● Task objective
Repeat every line that appears below, with nothing altered.

[Source records]

——

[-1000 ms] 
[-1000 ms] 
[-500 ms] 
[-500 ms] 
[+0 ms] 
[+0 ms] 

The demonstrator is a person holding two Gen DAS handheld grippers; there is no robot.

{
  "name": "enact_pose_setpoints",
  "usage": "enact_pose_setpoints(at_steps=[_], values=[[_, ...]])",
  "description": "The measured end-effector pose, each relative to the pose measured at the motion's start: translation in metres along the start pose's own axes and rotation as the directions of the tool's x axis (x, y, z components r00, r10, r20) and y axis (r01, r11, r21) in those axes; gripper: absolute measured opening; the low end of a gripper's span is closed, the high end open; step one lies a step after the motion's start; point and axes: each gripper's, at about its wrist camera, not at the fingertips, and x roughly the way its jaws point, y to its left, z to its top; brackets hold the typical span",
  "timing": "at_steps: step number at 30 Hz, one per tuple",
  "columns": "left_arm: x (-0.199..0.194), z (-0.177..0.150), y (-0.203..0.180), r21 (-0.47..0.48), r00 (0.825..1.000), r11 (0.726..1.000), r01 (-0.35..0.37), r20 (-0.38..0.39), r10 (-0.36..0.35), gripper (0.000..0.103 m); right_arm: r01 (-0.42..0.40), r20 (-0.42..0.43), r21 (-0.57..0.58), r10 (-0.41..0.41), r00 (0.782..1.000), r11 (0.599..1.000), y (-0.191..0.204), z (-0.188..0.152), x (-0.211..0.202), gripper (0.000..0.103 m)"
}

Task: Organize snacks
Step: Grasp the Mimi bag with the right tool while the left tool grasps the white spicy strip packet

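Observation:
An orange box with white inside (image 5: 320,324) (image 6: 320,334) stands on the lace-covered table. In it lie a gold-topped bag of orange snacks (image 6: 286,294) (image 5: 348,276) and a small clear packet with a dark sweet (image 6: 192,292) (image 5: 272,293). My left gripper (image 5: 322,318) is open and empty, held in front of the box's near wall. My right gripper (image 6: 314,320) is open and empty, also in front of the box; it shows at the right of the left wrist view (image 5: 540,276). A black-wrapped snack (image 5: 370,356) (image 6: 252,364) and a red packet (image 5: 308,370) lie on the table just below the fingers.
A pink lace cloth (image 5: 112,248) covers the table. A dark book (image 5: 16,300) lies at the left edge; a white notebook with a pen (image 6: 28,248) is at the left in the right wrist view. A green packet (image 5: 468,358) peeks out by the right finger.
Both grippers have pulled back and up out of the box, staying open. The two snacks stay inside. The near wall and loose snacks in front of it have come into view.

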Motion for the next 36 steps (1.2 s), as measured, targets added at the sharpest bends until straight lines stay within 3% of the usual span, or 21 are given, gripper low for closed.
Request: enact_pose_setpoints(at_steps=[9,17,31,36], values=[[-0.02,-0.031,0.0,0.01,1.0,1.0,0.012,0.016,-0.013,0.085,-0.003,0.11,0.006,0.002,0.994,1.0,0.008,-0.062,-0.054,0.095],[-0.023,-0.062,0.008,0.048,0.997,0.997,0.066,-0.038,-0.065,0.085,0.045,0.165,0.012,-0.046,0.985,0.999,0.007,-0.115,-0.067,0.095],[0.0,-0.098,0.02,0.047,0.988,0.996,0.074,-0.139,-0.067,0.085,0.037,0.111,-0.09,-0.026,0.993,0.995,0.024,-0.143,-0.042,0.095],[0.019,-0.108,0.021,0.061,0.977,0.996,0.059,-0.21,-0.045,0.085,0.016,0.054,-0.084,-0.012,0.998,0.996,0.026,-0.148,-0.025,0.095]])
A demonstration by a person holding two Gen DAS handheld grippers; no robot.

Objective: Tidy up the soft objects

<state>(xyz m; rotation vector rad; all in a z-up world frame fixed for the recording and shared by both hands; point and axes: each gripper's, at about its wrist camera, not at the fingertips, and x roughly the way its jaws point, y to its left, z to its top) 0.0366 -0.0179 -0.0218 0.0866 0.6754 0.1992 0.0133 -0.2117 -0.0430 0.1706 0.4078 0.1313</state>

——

● Your response
[-1000 ms] 
[-1000 ms] 
[-500 ms] 
[-500 ms] 
[+0 ms] 
[+0 ms] 

The demonstrator is a person holding two Gen DAS handheld grippers; there is no robot.

{
  "name": "enact_pose_setpoints",
  "usage": "enact_pose_setpoints(at_steps=[_], values=[[_, ...]])",
  "description": "The measured end-effector pose, each relative to the pose measured at the motion's start: translation in metres along the start pose's own axes and rotation as the directions of the tool's x axis (x, y, z components r00, r10, r20) and y axis (r01, r11, r21) in those axes; gripper: absolute measured opening; the low end of a gripper's span is closed, the high end open; step one lies a step after the motion's start; point and axes: each gripper's, at about its wrist camera, not at the fingertips, and x roughly the way its jaws point, y to its left, z to its top; brackets hold the typical span",
  "timing": "at_steps: step number at 30 Hz, one per tuple",
  "columns": "left_arm: x (-0.199..0.194), z (-0.177..0.150), y (-0.203..0.180), r21 (-0.47..0.48), r00 (0.825..1.000), r11 (0.726..1.000), r01 (-0.35..0.37), r20 (-0.38..0.39), r10 (-0.36..0.35), gripper (0.000..0.103 m); right_arm: r01 (-0.42..0.40), r20 (-0.42..0.43), r21 (-0.57..0.58), r10 (-0.41..0.41), r00 (0.782..1.000), r11 (0.599..1.000), y (-0.191..0.204), z (-0.188..0.152), x (-0.211..0.202), gripper (0.000..0.103 m)"
}

Task: Organize snacks
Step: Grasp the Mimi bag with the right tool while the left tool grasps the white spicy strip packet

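Observation:
An orange box with white inside (image 5: 320,324) (image 6: 320,334) stands on the lace-covered table. In it lie a gold-topped bag of orange snacks (image 6: 286,294) (image 5: 348,276) and a small clear packet with a dark sweet (image 6: 192,292) (image 5: 272,293). My left gripper (image 5: 322,318) is open and empty, held in front of the box's near wall. My right gripper (image 6: 314,320) is open and empty, also in front of the box; it shows at the right of the left wrist view (image 5: 540,276). A black-wrapped snack (image 5: 370,356) (image 6: 252,364) and a red packet (image 5: 308,370) lie on the table just below the fingers.
A pink lace cloth (image 5: 112,248) covers the table. A dark book (image 5: 16,300) lies at the left edge; a white notebook with a pen (image 6: 28,248) is at the left in the right wrist view. A green packet (image 5: 468,358) peeks out by the right finger.
Both grippers have pulled back and up out of the box, staying open. The two snacks stay inside. The near wall and loose snacks in front of it have come into view.
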
Motion for the next 36 steps (1.2 s), as measured, targets added at the sharpest bends until straight lines stay within 3% of the usual span, or 21 are given, gripper low for closed.
Request: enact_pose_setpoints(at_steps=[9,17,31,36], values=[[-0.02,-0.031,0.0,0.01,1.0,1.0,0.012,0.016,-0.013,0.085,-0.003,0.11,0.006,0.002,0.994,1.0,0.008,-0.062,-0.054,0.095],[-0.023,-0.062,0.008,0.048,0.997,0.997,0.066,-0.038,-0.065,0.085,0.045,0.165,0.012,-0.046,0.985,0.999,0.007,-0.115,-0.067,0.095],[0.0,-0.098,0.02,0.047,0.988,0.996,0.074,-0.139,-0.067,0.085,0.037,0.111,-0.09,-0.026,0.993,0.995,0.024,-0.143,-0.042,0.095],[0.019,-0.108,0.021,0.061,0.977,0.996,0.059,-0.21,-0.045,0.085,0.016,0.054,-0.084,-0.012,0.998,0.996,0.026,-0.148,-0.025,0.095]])
A demonstration by a person holding two Gen DAS handheld grippers; no robot.

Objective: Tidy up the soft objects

<state>(xyz m; rotation vector rad; all in a z-up world frame fixed for the recording and shared by both hands; point and axes: each gripper's, at about its wrist camera, not at the fingertips, and x roughly the way its jaws point, y to its left, z to its top) 0.0366 -0.0179 -0.0218 0.0866 0.6754 0.1992 0.0133 -0.2117 -0.0430 0.1706 0.4078 0.1313</state>

The exercise has been answered, and the work is done.